Today, patients receive anesthesia and electricity doses are much more controlled, according to the Mayo Clinic.
ECT is used mainly in adults to treat severe illnesses, such as treatment-resistant depression, schizophrenia and severe mania. Few studies have looked at the effects of ECT in children.
Gilley-Hensley and her colleagues reviewed the medical charts of 46 patients between the ages of 10 and 18 who received ECT over the last 25 years. Most had depression, depression with psychosis or bipolar disorder.
Psychiatrists evaluated the patients as showing either no improvement, moderate improvement or significant improvement in their symptoms. These evaluations were conducted by four reviewers.
Overall, 96 percent of patients showed some type of improvement in their condition. Side effects were mild and didn't last long. One of the more concerning side effects is short-term memory loss, but this is usually temporary, Gilley-Hensley said. The anesthesia used in the therapy also has its own risks.

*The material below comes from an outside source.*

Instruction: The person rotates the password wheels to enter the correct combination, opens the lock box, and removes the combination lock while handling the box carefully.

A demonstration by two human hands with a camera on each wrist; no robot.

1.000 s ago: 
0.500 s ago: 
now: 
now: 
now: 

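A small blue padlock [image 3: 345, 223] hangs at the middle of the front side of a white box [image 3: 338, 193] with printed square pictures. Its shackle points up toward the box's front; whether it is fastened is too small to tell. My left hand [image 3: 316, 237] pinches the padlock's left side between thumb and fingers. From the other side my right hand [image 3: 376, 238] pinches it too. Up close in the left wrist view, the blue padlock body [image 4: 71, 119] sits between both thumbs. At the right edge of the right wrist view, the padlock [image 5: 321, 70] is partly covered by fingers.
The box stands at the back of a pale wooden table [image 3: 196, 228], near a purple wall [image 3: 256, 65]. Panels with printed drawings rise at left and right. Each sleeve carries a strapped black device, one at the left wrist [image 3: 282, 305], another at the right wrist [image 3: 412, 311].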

The high rate of response may be because children were carefully selected for the therapy — all children in the study were evaluated by three child psychiatrists before they were considered as candidates for ECT, the researchers said.
Selective use
Researchers noted that ECT is never used as a first line of therapy. It should only be used after multiple treatments — including talk therapy, medications and hospitalization — have proven to be unsuccessful, said Dr. Joan Kinlan, a child and adolescent psychiatrist in Washington D.C., who was not involved in the new study. Kinlan has used ECT in her practice, but rarely on children.
"You certainly wouldn’t go immediately to ECT," Kinlan said. "But if nothing else works and the person is, for example, seriously suicidal or seriously psychotic and can't function, ECT can be a wonderful form of therapy," she said.
Kinlan said she has seen patients with severe illnesses completely recover after receiving one treatment of ECT. But she also noted that some people are not responsive to the therapy. She said she has never seen a patient suffer permanent memory loss from the treatment.
Researchers aren't sure exactly how ECT provides benefits to patients — although the mechanisms of many psychiatric medications are not known either, Gilley-Hensley said. The seizures may bring about certain biochemical changes in the brain that can cause the psychiatric symptoms to resolve, she said.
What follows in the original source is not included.